• Your assignment: Return the lines of the data below in which the string "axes" occurs.

• Given data:
★ ★ ★ ★
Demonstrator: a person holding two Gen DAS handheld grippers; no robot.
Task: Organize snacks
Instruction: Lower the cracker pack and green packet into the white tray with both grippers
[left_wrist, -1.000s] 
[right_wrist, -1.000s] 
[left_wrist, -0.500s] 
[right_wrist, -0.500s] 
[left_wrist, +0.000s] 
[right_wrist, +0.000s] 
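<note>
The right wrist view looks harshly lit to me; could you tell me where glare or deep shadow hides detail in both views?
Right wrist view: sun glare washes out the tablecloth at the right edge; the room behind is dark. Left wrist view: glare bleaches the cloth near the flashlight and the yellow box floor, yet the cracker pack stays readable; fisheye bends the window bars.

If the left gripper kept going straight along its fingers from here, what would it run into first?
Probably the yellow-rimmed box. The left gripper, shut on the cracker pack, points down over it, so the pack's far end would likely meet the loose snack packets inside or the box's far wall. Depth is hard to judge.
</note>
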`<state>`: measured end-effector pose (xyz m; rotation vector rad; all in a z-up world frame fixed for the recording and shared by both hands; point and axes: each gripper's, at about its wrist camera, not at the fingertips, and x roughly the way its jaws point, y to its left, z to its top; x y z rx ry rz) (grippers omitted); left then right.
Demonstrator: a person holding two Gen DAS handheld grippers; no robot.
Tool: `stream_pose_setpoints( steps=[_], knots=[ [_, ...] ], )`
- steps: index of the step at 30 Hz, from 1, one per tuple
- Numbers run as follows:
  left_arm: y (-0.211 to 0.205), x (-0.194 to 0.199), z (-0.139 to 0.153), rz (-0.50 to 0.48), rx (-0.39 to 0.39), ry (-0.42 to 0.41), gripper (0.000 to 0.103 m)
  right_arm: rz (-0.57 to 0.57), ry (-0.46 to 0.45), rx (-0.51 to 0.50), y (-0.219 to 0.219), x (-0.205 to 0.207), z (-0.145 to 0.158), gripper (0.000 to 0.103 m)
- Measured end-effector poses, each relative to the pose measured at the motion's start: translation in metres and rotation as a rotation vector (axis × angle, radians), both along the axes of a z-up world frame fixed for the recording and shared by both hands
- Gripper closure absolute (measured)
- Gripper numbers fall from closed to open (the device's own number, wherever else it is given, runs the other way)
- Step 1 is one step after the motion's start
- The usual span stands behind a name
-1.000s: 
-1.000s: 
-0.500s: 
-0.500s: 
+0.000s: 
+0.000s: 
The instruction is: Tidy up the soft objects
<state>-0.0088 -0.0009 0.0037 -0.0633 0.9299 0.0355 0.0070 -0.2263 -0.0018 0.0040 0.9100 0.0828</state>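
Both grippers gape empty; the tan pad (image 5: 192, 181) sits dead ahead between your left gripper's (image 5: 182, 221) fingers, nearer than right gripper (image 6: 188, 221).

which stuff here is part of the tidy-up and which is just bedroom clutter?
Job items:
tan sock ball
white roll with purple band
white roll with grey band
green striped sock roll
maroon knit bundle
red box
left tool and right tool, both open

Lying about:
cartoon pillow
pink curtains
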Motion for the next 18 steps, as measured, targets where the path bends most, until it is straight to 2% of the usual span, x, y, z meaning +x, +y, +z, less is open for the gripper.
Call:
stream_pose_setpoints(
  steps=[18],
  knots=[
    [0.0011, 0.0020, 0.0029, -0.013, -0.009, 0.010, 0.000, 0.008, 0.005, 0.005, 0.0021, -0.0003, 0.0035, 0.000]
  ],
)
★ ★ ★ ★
• Response area:
`<state>`: measured end-effector pose (xyz m; rotation vector rad; all in a z-up world frame fixed for the recording and shared by both hands; point and axes: each gripper's, at about its wrist camera, not at the fingertips, and x roughly the way its jaws point, y to its left, z to its top; x y z rx ry rz) (grippers omitted); left then right.
- Measured end-effector poses, each relative to the pose measured at the motion's start: translation in metres and rotation as a rotation vector (axis × angle, radians), both along the axes of a z-up world frame fixed for the recording and shared by both hands

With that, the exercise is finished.